Он скоро пришел, и мама сказала, какая у нас к нему нужда.
– Хороша дубленка! – похвалил Яша старый отцовский тулуп, из которого собирались смастерить мне что-то вроде полубекеши, – Замша, ну чистая замша! Славная выйдет вещь…
Через неделю Яша принес готовую одежку. Мне очень понравился ладный, действительно словно замшевый полушубочек.
А мама долго вздыхала, покачивала головой и наконец, когда Яша ушел, сказала сокрушенно:
– Едешь в город, а вид у тебя все ж таки какой-то деревенский… Ну, да что поделаешь, зато тепло…
Если б она знала, как через пятьдесят лет модники наши станут гоняться за этакими дубленками!
Не надо думать, что я как бы приостановил повесть для того лишь, чтобы похвастаться франтовским кожушком. Нет, тут другая причина. Вспомнилась вдруг полузабытая история с конфеткой на снегу, и дом Яшин вспомнился, где стеклянная горка, а на стене – ружье и картина с тройкой при месяце; да и сам он, Яша, и его похожая на монашку жена; и даже зимний денек нашего путешествия в Забугорье – серенький, задумчивый, с беловатыми загривками туч, предвещающих снегопад к ночи… И когда все это вспомнилось, понял, что все так четко отпечаталось в памяти не просто как многое из виденного, а как-то особенно, как давно прозвучавший голос из дивного хора, прошедший через десятки лет для того, чтоб вдруг волшебно отозваться во мне, в сегодняшнем.
Но почему именно это? Почему не другое?
Если б мы знали!
И как же тут снова не сказать об озарениях.
Многое множество накоплено в памяти странных мимолетностей, которые со мной навечно. И добро бы что высокое, героическое или ослепительно прекрасное, – нет! Вот Яша, например, с его уютным хозяйством. Вот стожок под снегом и красные снегири на ветках, как райские яблочки.
Вот – шевелящийся свет от фонаря на потолке.
Черный колодезь и сверток со стихами.
Мужичище в маньчжурской папахе.
Театральный занавес, подсвеченный снизу, и деревянный стук разбитого пианино.
Нерусский черт с дирижерской палочкой.
Или синичка-ивано́к весело свистит в весенней деревенской тишине еще сквозного, голого сада.
А то – осень, мокрые тротуары, извозчик дремлет возле бывшей самофаловской гостиницы, и вот, стуча о камни тяжелой тростью, идет не человек – великан, и я узнаю его: Маяковский!
– Владим Владимыч!
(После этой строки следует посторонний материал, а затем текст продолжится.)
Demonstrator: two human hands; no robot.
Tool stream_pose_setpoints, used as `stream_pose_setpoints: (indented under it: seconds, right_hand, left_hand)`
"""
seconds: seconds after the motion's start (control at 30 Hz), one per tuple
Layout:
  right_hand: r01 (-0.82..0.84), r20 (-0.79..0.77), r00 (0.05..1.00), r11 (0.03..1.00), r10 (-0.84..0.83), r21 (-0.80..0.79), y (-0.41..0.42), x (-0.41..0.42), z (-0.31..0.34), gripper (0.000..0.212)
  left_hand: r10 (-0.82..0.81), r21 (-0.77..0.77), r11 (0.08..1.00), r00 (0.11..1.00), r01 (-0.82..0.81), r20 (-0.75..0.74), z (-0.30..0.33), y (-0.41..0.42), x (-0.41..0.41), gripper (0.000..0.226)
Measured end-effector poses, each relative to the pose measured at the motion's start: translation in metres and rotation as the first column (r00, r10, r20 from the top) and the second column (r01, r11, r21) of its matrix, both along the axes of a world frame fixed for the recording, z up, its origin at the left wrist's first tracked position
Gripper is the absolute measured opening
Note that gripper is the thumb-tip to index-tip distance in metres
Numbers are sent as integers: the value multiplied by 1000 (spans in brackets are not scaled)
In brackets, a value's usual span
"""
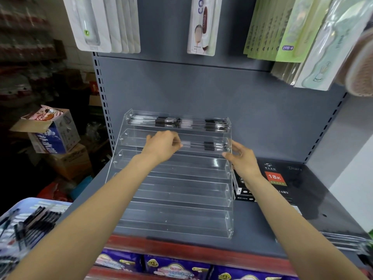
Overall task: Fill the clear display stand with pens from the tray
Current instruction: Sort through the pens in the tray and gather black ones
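Pinching pens (pixel 203 146) in the stand (pixel 171 199), left hand (pixel 163 146) hides their ends (right hand (pixel 242 158) grip loose).

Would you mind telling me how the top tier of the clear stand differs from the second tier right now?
The top tier holds pens across its whole width; the second tier holds pens only in its right half. No hand is at the top tier, while the left hand pinches the pens' end in the second and the right hand is by its right end. Both are clear troughs.
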State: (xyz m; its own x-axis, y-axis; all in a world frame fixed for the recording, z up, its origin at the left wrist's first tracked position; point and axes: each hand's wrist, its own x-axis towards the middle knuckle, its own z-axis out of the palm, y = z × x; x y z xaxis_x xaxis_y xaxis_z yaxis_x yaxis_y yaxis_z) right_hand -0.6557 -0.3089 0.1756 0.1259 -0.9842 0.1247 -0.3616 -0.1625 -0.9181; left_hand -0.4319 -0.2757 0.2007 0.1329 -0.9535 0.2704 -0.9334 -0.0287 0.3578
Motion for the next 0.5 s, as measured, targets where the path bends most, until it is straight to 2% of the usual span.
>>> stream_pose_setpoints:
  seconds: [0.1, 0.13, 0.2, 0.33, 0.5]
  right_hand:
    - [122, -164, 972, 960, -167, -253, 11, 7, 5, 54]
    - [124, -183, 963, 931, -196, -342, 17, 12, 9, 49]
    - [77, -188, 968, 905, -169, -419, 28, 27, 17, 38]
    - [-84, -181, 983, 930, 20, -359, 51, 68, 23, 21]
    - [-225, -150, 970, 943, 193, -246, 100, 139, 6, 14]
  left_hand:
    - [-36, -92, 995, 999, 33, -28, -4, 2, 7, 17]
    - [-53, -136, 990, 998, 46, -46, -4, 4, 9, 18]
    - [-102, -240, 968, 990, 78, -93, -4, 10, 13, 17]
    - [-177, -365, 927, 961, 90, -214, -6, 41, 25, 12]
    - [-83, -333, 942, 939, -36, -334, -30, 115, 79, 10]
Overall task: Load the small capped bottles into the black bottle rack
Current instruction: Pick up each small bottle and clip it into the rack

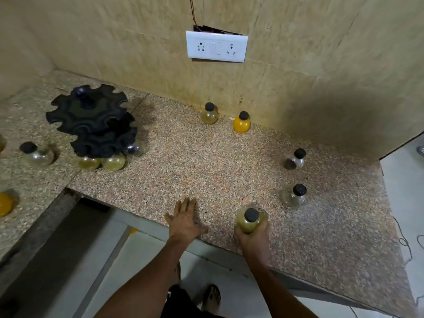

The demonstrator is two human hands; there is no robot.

Я же к вам за кулисы пробивался, да пожарник не пустил…
– Эх ты! – смеется Маяковский. – Пожарника не пробивший…
Сколько их, этих отзвуков, этих озарений!
Они возникают непроизвольно, в безбрежье памяти появляются вдруг, как Азорские острова в океане. И не в связи с чем-то, и вовсе не всегда кстати, но всегда стихийно и радостно.